Check that gcc version is higher than 9.0.

gcc -v

Install Intel® Extension for Transformers, please refer to installation.

# Install from pypi
pip install intel-extension-for-transformers

# Or, install from source code
cd <intel_extension_for_transformers_folder>
pip install -v .

Install required dependencies for this example

cd <intel_extension_for_transformers_folder>/examples/huggingface/pytorch/text-to-image/deployment/stable_diffusion

pip install -r requirements.txt
pip install transformers==4.28.1

Environment Variables (Optional)

# Preload libjemalloc.so may improve the performance when inference under multi instance.
conda install jemalloc==5.2.1 -c conda-forge -y
export LD_PRELOAD=${LD_PRELOAD}:${CONDA_PREFIX}/lib/libjemalloc.so

# Using weight sharing can save memory and may improve the performance when multi instances.
export WEIGHT_SHARING=1
export INST_NUM=<inst num>

Note: This step is optional.

End-to-End Workflow

1. Prepare Models

The stable diffusion mainly includes three sub models:

  1. Text Encoder
  2. Unet
  3. Vae Decoder.

Here we take the CompVis/stable-diffusion-v1-4 as an example.

1.1 Download Models

Export FP32 ONNX models from the hugginface diffusers module, command as follows:

python prepare_model.py --input_model=CompVis/stable-diffusion-v1-4 --output_path=./model

By setting --bf16 to export FP32 and BF16 models.

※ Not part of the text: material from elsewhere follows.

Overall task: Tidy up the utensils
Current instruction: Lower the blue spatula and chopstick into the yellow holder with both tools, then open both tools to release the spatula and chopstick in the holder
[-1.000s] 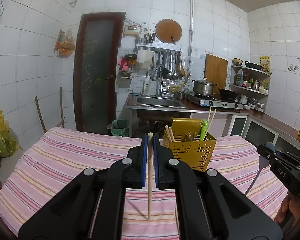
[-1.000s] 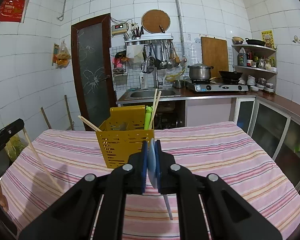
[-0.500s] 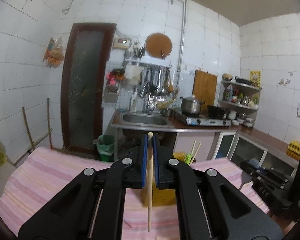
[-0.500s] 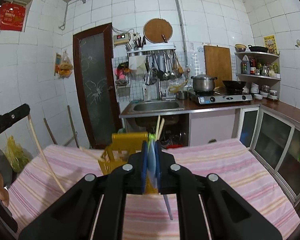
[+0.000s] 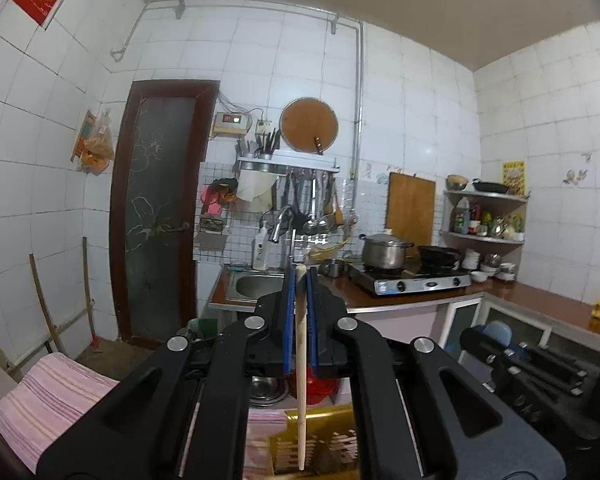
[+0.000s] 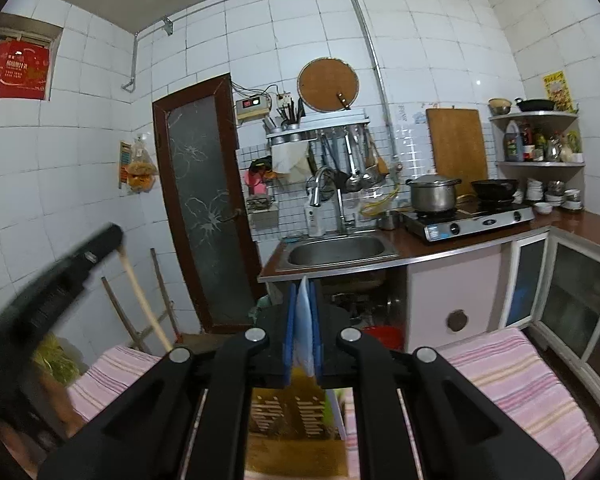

python prepare_model.py --input_model=CompVis/stable-diffusion-v1-4 --output_path=./model --bf16

For INT8 quantized mode, we only support runwayml/stable-diffusion-v1-5 for now. You need to get a quantized INT8 model first through QAT, Please refer the link. Then by setting --qat_int8 to export INT8 models, to export INT8 model.

python prepare_model.py --input_model=runwayml/stable-diffusion-v1-5 --output_path=./model --qat_int8

1.2 Compile Models

Export three FP32 onnx sub models of the stable diffusion to Nerual Engine IR.

# running the follow bash comand to get all IR.
bash export_model.sh --input_model=model --precision=fp32

Export three BF16 onnx sub models of the stable diffusion to Nerual Engine IR.

# running the follow bash comand to get all IR.
bash export_model.sh --input_model=model --precision=bf16

Export mixed FP32 & dynamic quantized Int8 IR.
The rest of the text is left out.